Werke: Marine Aquarien mit Actinien, Blumenpolypen u.s.w. zur Zierde für elegante Zimmer wie zur Belehrung für Unterrichtsanstalten und für Museen künstlich und höchst naturgetreu dargestellt. Dresden: Eigenverlag (~1870). – Wenig bekannte Seethiere, welche man in natürlichen Exemplaren in Sammlungen nicht aufbewahren kann in höchst naturgetreuen lebensfrischen und dauerhaften Modellen. Dresden: Eigenverlag (~1872).

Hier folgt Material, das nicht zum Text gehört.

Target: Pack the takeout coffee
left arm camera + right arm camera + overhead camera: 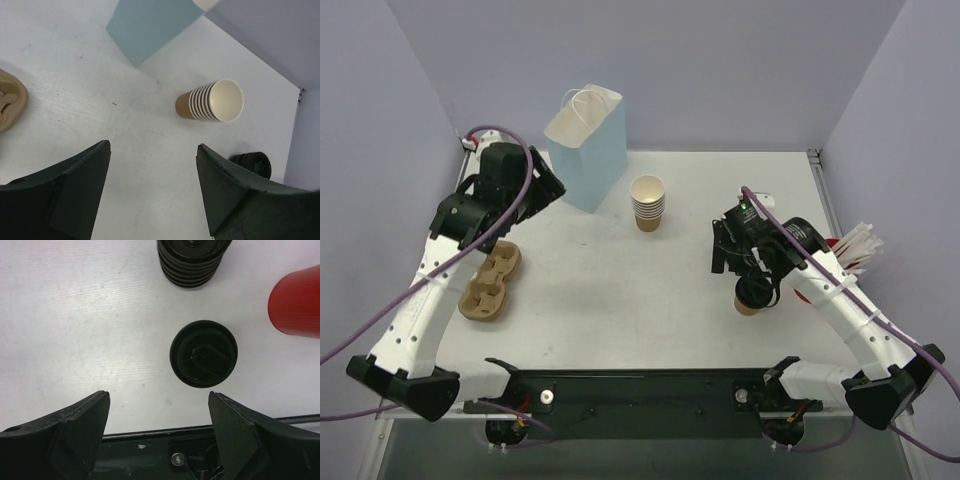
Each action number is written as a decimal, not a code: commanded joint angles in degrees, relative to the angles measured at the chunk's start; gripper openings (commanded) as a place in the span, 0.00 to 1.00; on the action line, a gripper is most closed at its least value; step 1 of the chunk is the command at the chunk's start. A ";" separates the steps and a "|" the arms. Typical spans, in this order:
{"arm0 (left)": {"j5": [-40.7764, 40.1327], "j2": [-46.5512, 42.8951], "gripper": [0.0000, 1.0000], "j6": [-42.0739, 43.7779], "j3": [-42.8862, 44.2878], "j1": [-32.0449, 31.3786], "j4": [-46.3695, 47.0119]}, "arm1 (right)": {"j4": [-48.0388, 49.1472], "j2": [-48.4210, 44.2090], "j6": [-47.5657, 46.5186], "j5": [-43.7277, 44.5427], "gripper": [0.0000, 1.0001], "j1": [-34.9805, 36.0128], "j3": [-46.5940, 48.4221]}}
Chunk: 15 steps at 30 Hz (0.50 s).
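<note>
The takeout coffee (750,300), a tan cup with a black lid, stands right of centre, partly under my right arm. The right wrist view shows its lid (203,353) from above, ahead of the fingertips and a little right. My right gripper (728,262) (159,393) is open and empty above the table, just left of the cup. The light blue paper bag (588,150) (150,25) stands open at the back left. My left gripper (552,190) (153,145) is open and empty beside the bag.
A stack of lidless tan cups (648,202) (210,101) stands at the back centre. A stack of black lids (192,260) (252,164) sits just beyond the coffee. A brown pulp cup carrier (490,282) (10,100) lies at the left. A red cup (297,302) of straws (858,245) stands at the right.
</note>
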 commanded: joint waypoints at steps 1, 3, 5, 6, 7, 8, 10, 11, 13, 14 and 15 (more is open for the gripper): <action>-4.44 7.91 0.78 -5.56 9.57 2.18 -1.37 | -4.57 -3.98 -2.64 -2.82 0.81 2.27 2.29; -5.69 11.94 0.77 -7.30 12.47 2.62 -1.20 | -4.83 -5.04 -3.61 -2.91 0.81 2.53 1.85; -6.83 14.24 0.76 -9.15 15.20 4.02 0.03 | -5.18 -6.36 -4.49 -3.00 0.81 2.62 1.50; -7.18 15.91 0.76 -10.99 15.65 4.38 0.90 | -5.36 -6.80 -4.58 -2.91 0.80 2.62 1.32; -7.88 16.62 0.75 -11.62 15.82 5.16 3.70 | -5.62 -7.50 -4.84 -2.91 0.80 2.80 1.32; -7.89 17.50 0.75 -11.88 15.83 5.52 5.55 | -5.71 -7.77 -4.93 -2.91 0.80 2.71 1.32; -7.80 20.83 0.73 -12.85 16.96 6.40 8.47 | -5.71 -8.47 -5.37 -3.26 0.80 2.71 1.23; -7.63 22.50 0.73 -13.46 19.75 7.19 8.30 | -5.80 -8.65 -5.37 -3.26 0.80 2.89 1.41; -6.58 27.16 0.73 -15.57 22.75 7.98 7.07 | -6.06 -8.91 -5.54 -3.53 0.80 2.80 1.32; -6.14 28.65 0.73 -15.93 25.38 8.33 7.41 | -6.15 -9.00 -5.55 -3.44 0.80 2.89 1.23; -5.87 31.02 0.73 -15.23 26.28 8.42 9.24 | -6.33 -9.09 -5.55 -3.18 0.80 2.89 0.89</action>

Lit. (Auswahl): Koch, H./ Koch, H.-J.: Blaschka/ Gläserne Geschöpfe des Meeres. München & Hamburg: Dölling & Galitz (2007). – Dufek, V./ Gelnar, M: Blaschkas Glaswelt. Prag: Deutsch-Tschechischer Zukunftsfonds (2012). – Rossi-Wilcox, S. M./ Whitehouse, D.: Drawing upon nature: studies for the Blaschkas’ glass models. Corning (New York): The Corning Museum of Glass (2007). – Schultes, R. E./ Davis, W. A.: The glass flowers at Harvard. Cambridge (Mass.): Botanical Museum of Harvard University (1992). – Wiegmann, K./ Niepelt, M. (2006): Kunstformen des Meeres. Zoologische Glasmodelle von Leopold und Rudolf Blaschka 1863-1890. Tübinger Kataloge 74.